A g n u s D e i

E-MAIL É MAL
Autor: fr. Betto*
Fonte: Lista Reflexões
Enviado por: Antonio Xisto Arruda

Ando pensando em suspender meu e-mail. Passei uma semana na Itália e, ao retornar, abri o computador e encontrei 123 mensagens! Metade, puro lixo. Gente que não tem o que fazer e ocupa-se com panfletagem eletrônica. Entopem meu correio virtual com manifestos em prol da preservação do mico leão-dourado, avisos de que aspartame envenena, convocatórias em prol da Liga pela Privatização dos Cemitérios, piadas que, contadas, não têm nenhuma graça, e escritas dão vontade de chorar.

A tecnologia cibernética funciona em tempo real, mas eu não. Preciso dormir, parar para comer, caminhar três km por dia, ler jornais na rede, rever os amigos, regar a horta e reler na Bíblia o livro dos Provérbios.Querer acompanhar o ritmo supersônico da eletrônica é candidatar-se ao infarto, após uma seqüência de estresses. Estou fora.

Kepler levou quatro anos para calcular a órbita de Marte em torno do Sol. Tivesse um computador, o faria em quatro minutos. Pensam que, então, teria tempo para ouvir o som do órgão na catedral de Praga? Teria caído nessa cilada em que estamos: viramos apêndices de nossas máquinas, como as rodas do carro são obrigadas a girar na velocidade que o motorista imprime ao acelerador.

Se alguém se dispõe a escrever um tratado de psicologia virtual, quero dar a minha contribuição. E-mail serve de muleta eletrônica dos carentes. Escondem-se atrás de identidades falsas em busca de companhias virtuais. Digitam o que não seriam capazes de dizer olho-no-olho. Homem se finge de mulher e mulher de homem. Faz-se sexo por computador, criando para a teologia moral um desafio: como qualificar o adultério virtual?

Quem teme a Aids, não entra em chat sem antes acionar um aplicativo antivírus. Acredite quem quiser: envolvido por meses de paquera eletrônica, outro dia um casal marcou encontro. Ao chegar ao local, a filha deu de cara com o pai!

Como devo pertencer à categoria dos sádicos digitais, tenho prazer em deletar mensagens. Oh, que saudades do velho correio, que trazia pacientemente as cartas, sem pressa de serem respondidas. Aliás, outro fator nocivo do correio eletrônico é o assassinato da língua pátria. Escreve-se rapidinho, atropela-se a sintaxe, embaralha-se a concordância, suprimem-se palavras, introduz-se um dialeto anglotupiniquim que mais parece um idioma de idiotas.
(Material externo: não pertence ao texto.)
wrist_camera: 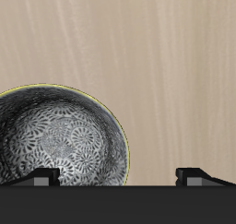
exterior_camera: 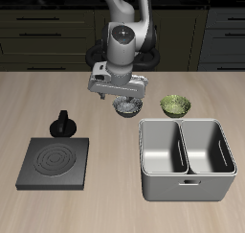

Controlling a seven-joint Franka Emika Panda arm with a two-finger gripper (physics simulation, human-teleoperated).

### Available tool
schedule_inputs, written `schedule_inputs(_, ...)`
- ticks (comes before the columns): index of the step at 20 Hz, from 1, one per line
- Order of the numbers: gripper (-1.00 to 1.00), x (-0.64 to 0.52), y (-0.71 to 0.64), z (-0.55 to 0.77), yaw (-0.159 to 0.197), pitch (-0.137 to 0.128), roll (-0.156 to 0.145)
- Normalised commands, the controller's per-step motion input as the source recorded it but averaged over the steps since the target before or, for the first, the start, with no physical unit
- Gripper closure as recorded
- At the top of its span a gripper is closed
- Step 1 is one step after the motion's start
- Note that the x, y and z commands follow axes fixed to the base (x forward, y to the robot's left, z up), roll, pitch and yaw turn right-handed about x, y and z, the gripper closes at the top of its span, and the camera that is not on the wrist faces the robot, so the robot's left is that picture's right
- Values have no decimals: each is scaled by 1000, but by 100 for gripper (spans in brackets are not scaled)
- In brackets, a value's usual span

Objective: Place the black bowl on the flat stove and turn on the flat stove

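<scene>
Exterior view: my gripper (exterior_camera: 125, 99) hangs directly over the black bowl (exterior_camera: 126, 106), which sits on the table (exterior_camera: 105, 208) beside the green patterned bowl (exterior_camera: 175, 104) and behind the grey two-compartment caddy (exterior_camera: 188, 160); the flat stove (exterior_camera: 55, 161), with its knob (exterior_camera: 63, 123) at the back, lies well apart from the bowl. Wrist view: the black bowl (wrist_camera: 60, 140) shows its speckled inside, offset from the gap between my fingertips (wrist_camera: 41, 177), which stand spread and hold nothing. I judge the step to be the reach for the bowl; the next move calls for bracketing its rim with one finger inside, then closing.
</scene>
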Motion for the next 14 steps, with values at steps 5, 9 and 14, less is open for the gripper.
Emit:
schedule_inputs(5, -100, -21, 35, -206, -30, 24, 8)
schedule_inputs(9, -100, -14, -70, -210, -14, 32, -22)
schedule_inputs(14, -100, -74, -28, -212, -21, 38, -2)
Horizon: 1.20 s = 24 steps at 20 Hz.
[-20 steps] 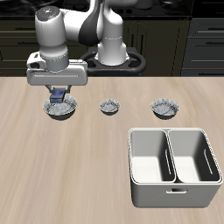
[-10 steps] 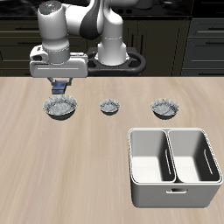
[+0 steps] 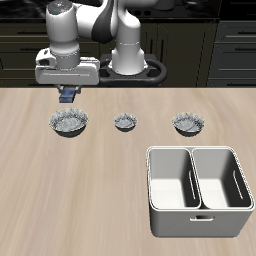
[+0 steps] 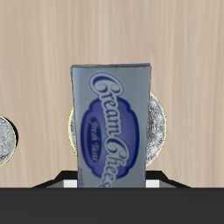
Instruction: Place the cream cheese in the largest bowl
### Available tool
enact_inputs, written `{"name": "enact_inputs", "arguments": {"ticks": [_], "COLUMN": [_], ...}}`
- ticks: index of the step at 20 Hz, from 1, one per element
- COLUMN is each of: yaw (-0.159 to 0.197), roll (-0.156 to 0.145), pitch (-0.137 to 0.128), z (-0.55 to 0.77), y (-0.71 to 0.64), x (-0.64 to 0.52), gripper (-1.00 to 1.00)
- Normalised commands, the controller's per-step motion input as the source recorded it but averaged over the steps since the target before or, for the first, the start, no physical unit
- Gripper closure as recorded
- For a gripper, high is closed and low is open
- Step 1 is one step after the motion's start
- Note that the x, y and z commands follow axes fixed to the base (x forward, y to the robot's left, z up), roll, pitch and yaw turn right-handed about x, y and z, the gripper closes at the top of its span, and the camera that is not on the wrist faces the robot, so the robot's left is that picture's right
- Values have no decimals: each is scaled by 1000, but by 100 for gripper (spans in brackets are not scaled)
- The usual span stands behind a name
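Note:
My gripper (image 3: 67, 93) is shut on the cream cheese (image 3: 67, 97), a small dark blue box, and holds it in the air just above the largest bowl (image 3: 68, 123). That bowl is the widest of three speckled grey-white bowls in a row. In the wrist view the cream cheese (image 4: 111, 127) fills the middle, label toward the camera, and the largest bowl's rim (image 4: 156, 129) shows behind it on the wooden table.
The smallest bowl (image 3: 125, 122) and the medium bowl (image 3: 187, 123) stand in the same row. A white two-compartment bin (image 3: 197, 190) sits near the table's front edge. The robot's base (image 3: 128, 62) is at the back. Another bowl's edge (image 4: 4, 140) shows in the wrist view.
The gripper has risen with the cream cheese, from just at the largest bowl's rim to clearly above it. The bowls have not moved.

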Motion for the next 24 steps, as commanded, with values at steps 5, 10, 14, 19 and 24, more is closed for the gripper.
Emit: {"name": "enact_inputs", "arguments": {"ticks": [5, 10, 14, 19, 24], "yaw": [7, 0, 24, 15, 23], "roll": [-16, -24, -34, -21, -13], "pitch": [4, 23, 41, 43, 43], "z": [-42, -158, -278, -293, -249], "y": [-21, -39, -67, -44, -7], "x": [-71, 48, 88, 34, -38], "gripper": [100, 100, 100, 100, 100]}}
A prosseguir assim, as gerações futuras estarão privadas de meios de expressão e das coleções de correspondências que, publicadas em livro, enriquecem o nosso espírito. Quem lerá o epistolário de Ana Miranda como, hoje, nos deliciamos com as cartas de Mário de Andrade? O bate-bit não tem memória porque não tem cultura. É como aquele papo de mineiro ensinando ao outro a fazer café: "Pó pô pó? Pó pô, pô."

Quero ler e não ter LER. Muito menos aquelas letras miúdas inadequadas a um deficiente visual como eu. Por que não escrevem em corpos maiores? Quero o prazer de abrir envelopes, guardar os selos, acomodar-me na poltrona ao abrir cartas. Recuso-me a ser escravo do tempo, servo do computador, vassalo do provedor, receptor de infindáveis mensagens de pouco proveito. Vivi muitos anos sem elas, e posso viver um pouco mais se não permito que invadam meu espaço físico e psíquico.

Danem-se os que têm pressa. Quero escrever minha obra, redigir meus artigos, cultivar minhas leituras, entregar-me à ociosidade orante. Azar de quem fica na outra ponta da linha à espera de uma resposta imediata. Não me sinto obrigado ao que não prometi. Livro-me de uma vida atachada, que qualquer intruso pensa que abre e fecha a seu bel-prazer.

Eu, que me recuso a ter telefone celular, não vou mais ocupar meu telefone com a coleta dessas mensagens que trazem cartões e desenhos, relatórios e atachados. O pior é quando não consigo acessar o provedor. Fico horas maldizendo a Embrulhatel, a Telemá, e todas essas privatizadas que engoliram o nosso patrimônio público e, ainda por cima, não me facilitam colher as mensagens que me são dirigidas.

No pouco tempo que me resta, devo escrever livros. Não esperem de mim gastar a vida no pingue-pongue eletrônico. Sem tempo a perder - exceto quando se trata de ociosidade criativa e espiritual - tenho mais o que fazer.

Pelo jeito, e-mail é mal.


*Frei Betto é escritor, autor do romance "Hotel Brasil", que a editora Ática faz chegar às livrarias em outubro.